━━ Data block
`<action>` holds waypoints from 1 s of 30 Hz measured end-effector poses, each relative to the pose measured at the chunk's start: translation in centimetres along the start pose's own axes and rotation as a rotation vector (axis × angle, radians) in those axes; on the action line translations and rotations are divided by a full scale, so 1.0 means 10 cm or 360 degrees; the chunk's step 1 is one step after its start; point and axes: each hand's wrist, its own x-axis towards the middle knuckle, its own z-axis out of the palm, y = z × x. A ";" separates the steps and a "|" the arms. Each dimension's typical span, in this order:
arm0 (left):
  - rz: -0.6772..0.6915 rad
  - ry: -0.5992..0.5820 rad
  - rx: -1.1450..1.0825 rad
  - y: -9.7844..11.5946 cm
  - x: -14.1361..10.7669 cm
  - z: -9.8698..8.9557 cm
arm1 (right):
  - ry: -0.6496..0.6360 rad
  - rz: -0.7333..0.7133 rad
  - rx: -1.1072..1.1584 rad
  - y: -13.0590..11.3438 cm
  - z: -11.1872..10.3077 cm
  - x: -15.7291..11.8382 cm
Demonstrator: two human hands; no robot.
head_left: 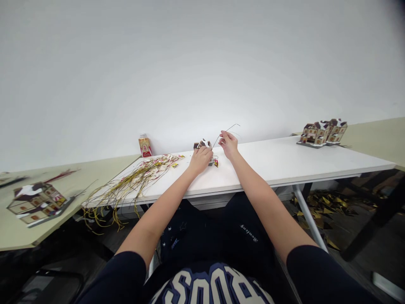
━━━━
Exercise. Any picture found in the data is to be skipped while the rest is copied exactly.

Solved problem.
`<action>` holds waypoints from 1 s of 30 Hz measured end-effector poses, each relative to the pose measured at the chunk's start: translation in centimetres along the start pose's own axes and rotation as a rotation vector (axis × angle, radians) in those axes; on the action line translations and rotations are divided by a full scale, so 1.0 means 10 cm or 360 degrees; the chunk's step 1 is one step after its start; point and axes: each hand's wrist, its own x-axis towards the middle knuckle, its own z-axis out of the palm, y = z × x. A ";" separates the steps and a "|" the arms. Each dimension's typical span, in this order:
arm0 (left):
  - rz: -0.6772..0.6915 rad
  - ry: -0.5992..0.5820 rad
  - rx: -1.1450..1.0825 rad
  - y: -9.7844..11.5946 cm
  - x: -14.1361..10.7669 cm
  - z: -9.8698..8.9557 cm
arm1 (right):
  - ry: -0.6496..0.6360 rad
  - rz: -0.7333..0.7133 rad
  - rx: -1.1072..1.1584 rad
  - y: -13.0590..11.3438 cm
  - z: -11.1872..10.3077 cm
  - x: -15.7291..11.8382 cm
Demonstrator: two human hands; no robot.
head_left: 

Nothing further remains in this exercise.